Para se manter, ela tivera de vender a maioria do mobiliário antigo que herdara como parte do acordo do divórcio e aplicara o dinheiro no mercado de ações.
Agora, a conta no banco, em que cada moeda era gasta com critério, estava chegando ao limite final.
Suas poucas economias se destinavam à filha de catorze anos, sendo que contava apenas com o suporte da pensão de Stan, o qual mal cobria as necessidades das duas.
Parada à soleira da porta, Alice olhou com desgosto para a sala de estar. Parecia um campo de futebol imenso e vazio.
Com exceção da cristaleira, herança dos pais de Stan.
Não devia ter cedido ao sentimentalismo do ex-marido quando este lhe pedira para que ela não se desfizesse da peça, pensou, irritada.
O pai dele, S.R. Addams, havia morrido num acidente de carro quando Stan tinha treze anos. A mãe, Ellen, falecera sete anos antes.
Ambos adoravam o móvel, enviado da Itália por um nobre aristocrata como presente de casamento.
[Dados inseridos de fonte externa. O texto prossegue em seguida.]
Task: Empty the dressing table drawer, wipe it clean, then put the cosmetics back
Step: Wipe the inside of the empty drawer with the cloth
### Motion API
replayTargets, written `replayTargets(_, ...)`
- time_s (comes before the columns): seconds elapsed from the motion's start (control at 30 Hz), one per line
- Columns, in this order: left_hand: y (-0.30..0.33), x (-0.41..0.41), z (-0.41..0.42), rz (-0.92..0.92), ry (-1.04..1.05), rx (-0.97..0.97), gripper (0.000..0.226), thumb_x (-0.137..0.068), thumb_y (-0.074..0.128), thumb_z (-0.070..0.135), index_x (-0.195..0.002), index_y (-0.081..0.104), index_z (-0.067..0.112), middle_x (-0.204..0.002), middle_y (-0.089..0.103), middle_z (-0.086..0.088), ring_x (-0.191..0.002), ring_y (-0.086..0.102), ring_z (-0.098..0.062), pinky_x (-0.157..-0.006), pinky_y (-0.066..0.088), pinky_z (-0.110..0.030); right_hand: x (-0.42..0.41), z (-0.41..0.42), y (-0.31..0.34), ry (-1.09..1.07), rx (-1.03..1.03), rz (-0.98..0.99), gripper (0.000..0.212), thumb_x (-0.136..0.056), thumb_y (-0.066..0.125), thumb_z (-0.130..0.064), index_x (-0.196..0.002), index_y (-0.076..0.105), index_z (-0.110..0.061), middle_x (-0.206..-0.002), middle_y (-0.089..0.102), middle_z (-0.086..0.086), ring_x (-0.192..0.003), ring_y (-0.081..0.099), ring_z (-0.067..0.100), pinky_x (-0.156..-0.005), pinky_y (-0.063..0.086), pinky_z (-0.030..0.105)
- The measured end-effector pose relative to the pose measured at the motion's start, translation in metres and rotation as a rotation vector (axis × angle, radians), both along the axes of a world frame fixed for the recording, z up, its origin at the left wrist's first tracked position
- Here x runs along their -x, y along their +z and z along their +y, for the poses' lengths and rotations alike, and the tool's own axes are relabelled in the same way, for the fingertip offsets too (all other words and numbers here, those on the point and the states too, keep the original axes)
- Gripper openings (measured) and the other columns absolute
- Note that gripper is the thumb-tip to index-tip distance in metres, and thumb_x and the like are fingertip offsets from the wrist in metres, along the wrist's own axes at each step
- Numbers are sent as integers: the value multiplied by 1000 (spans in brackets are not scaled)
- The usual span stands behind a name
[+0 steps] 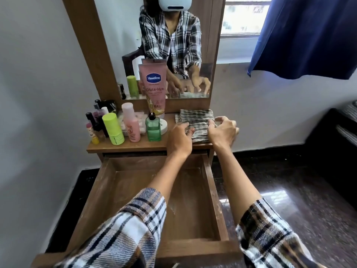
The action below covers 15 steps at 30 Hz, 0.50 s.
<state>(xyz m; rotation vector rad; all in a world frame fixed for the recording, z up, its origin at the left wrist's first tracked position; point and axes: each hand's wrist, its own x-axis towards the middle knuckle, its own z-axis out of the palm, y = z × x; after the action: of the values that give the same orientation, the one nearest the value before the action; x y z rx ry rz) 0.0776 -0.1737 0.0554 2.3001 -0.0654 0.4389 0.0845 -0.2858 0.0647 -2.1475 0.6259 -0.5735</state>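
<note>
The wooden drawer (185, 202) is pulled out towards me and holds nothing; pale dust streaks its floor. A folded grey checked cloth (198, 117) lies on the right of the dressing table top (135, 147). My left hand (178, 139) curls its fingers over the cloth's near left edge. My right hand (223, 131) grips its right side, thumb and fingers bent round the fabric. The cosmetics stand on the left of the top: a pink Vaseline tube (153, 88), a green glass bottle (153, 129), a pink bottle (131, 122), a lime-green stick (113, 129) and several small lipsticks (92, 124).
The mirror (173, 45) behind the table reflects both hands and the cloth. A white wall stands on the left. On the right are a window (243, 18), a blue curtain (305, 35) and dark furniture (336, 136) over a glossy dark floor.
</note>
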Motion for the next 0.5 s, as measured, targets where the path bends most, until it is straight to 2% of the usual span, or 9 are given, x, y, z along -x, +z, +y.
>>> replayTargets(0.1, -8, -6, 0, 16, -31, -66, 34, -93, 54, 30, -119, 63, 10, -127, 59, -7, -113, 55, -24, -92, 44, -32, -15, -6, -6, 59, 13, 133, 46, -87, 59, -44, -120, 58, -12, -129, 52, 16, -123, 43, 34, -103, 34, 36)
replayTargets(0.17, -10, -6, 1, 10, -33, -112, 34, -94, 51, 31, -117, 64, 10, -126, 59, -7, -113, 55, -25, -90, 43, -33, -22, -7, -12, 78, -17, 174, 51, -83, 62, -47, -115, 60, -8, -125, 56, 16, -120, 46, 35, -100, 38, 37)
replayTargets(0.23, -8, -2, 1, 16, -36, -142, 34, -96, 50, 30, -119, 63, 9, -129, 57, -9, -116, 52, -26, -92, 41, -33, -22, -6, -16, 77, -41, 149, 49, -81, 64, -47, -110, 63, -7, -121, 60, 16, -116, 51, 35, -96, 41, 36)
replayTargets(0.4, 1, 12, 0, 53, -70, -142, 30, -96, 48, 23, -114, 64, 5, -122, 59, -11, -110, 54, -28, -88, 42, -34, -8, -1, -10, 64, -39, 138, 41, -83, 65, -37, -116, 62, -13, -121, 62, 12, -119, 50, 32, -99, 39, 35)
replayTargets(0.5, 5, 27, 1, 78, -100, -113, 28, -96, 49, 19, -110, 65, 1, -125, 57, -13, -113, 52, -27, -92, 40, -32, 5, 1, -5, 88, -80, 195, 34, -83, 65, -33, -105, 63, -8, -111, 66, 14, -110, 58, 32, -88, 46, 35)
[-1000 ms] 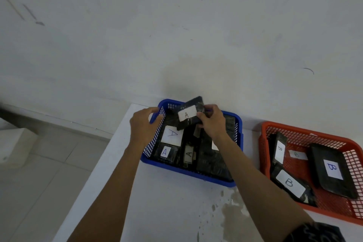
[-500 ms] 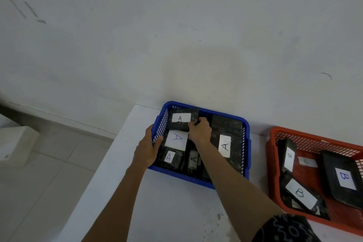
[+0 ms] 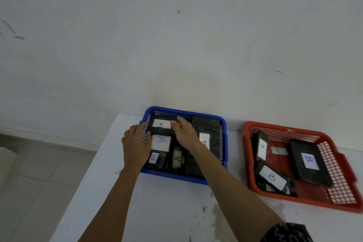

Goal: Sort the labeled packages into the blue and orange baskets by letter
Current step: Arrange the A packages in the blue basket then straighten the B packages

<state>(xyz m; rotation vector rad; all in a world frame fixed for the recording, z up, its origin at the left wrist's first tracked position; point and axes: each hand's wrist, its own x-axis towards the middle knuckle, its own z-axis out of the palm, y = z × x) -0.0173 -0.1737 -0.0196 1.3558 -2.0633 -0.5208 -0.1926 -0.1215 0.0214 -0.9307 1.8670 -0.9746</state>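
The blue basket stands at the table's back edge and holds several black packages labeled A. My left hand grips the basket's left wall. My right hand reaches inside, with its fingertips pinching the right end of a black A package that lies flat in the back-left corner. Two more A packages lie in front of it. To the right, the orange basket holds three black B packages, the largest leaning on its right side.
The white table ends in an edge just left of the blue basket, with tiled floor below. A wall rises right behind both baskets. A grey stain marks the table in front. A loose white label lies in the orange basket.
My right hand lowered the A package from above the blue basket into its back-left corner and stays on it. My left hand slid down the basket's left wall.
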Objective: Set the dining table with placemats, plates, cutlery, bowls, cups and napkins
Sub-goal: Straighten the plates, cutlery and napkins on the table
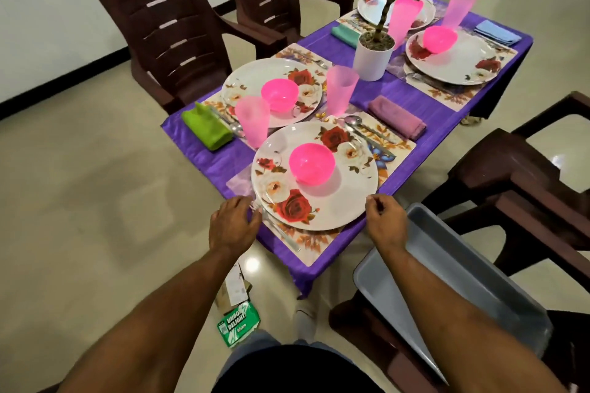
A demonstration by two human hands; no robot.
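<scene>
The bench [376,96] is draped in a shiny purple cloth, and all four places look laid, so I'd say we're at the final tidy-up of the nearest setting. A grey plastic tub [453,284] sits on the dark chair at the right, glossy and smooth.

The near placemat [396,140] is flat, floral and stiff-looking. On it sits the big round plate [348,188], glazed white with red roses, and the hot-pink bowl [312,163], translucent plastic, is in its middle. A frosted pink cup [341,89] stands beyond, with a folded mauve napkin [397,117] beside it, soft and textured.

The left hand [234,222] curls at the plate's left edge, fingers pinching the thin steel fork [279,230]. The right hand [384,220] is loosely curled at the right rim; I can't tell if it holds anything. Next, probably, straighten that fork alongside the plate, gently, because the plate looks slippery.
</scene>
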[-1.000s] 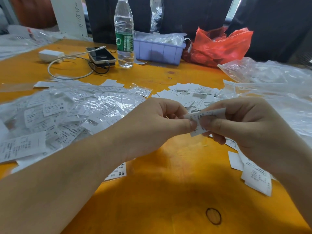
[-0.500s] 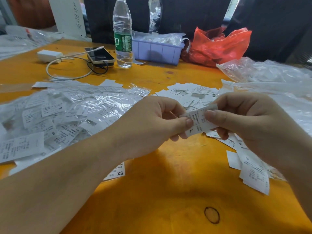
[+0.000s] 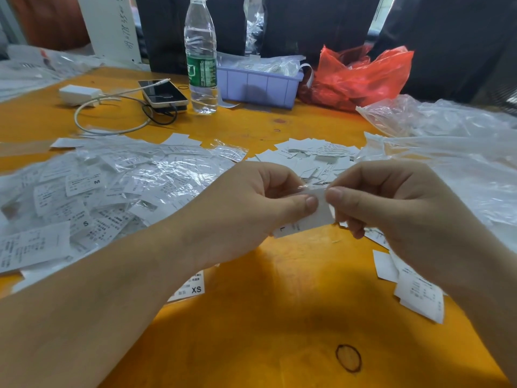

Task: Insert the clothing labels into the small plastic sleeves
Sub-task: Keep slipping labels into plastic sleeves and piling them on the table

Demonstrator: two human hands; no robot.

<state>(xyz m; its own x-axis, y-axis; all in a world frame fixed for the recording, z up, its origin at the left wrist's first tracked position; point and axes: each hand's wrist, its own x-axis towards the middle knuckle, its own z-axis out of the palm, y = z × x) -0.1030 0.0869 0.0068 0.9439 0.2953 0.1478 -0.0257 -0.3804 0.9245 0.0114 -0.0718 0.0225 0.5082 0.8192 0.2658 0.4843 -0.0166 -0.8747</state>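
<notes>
Your left hand (image 3: pixel 251 208) and right hand (image 3: pixel 391 203) both pinch one white label (image 3: pixel 305 221) marked L, thumbs meeting at its top edge, the label hanging below your grip above the desk (image 3: pixel 279 317). Sleeved labels (image 3: pixel 112 186) are heaped to your left, loose labels (image 3: pixel 310 158) just behind, and a water bottle (image 3: pixel 201 57) stands farther back.

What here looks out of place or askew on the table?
One label marked XS lies alone on the orange table, partly under the left forearm, apart from the sleeved pile and the loose labels. Nothing looks spilled or damaged.
</notes>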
Aquela cristaleira valeria uma fortuna num bom antiquário, ponderou. E, na atual circunstância, quebrar uma promessa macularia menos sua moral do que ter de pedir dinheiro aos pais.
Alice guardou a carta na bolsa, antecipando a saudade que sentiria do adorável casarão com pilares de pedra e amplas janelas pintadas de verde na fachada.
Na juventude, ela costumava ir para o topo da torre da caixa d’água, de onde se podia ver a casa. Agora, ela a possuía.
Aquela era a melhor casa de Cordelia, se não contasse a propriedade de Lil.
No verão, as roseiras subiam pelas treliças que o jardineiro havia montado dezoito anos antes, quando ela se casara. O jardineiro se fora, assim como os outros empregados.
E agora, ela estava a ponto de perder a casa, já que tivera de hipotecá-la para financiar o empréstimo no banco.
Uma música alta, vinda do andar de cima, intrometeu-se em seus pensamentos.
— Kathleen! Pelo amor de Deus, abaixe essa música!
Era impossível que a filha ouvisse. As portas do quarto eram flanqueadas por imensas urnas mexicanas das excursões que ela costumava fazer com os amigos do Country Club.
Alice suspirou. Onde estariam seus amigos agora?
Na certa com sua irmã, Lil, e o famoso cantor country, Jonathan Van Castle.
— Maldita Serena Simpson! — grunhiu, somando a irritação com a filha ao rancor pela atual esposa de Stan e ex-secretária do marido.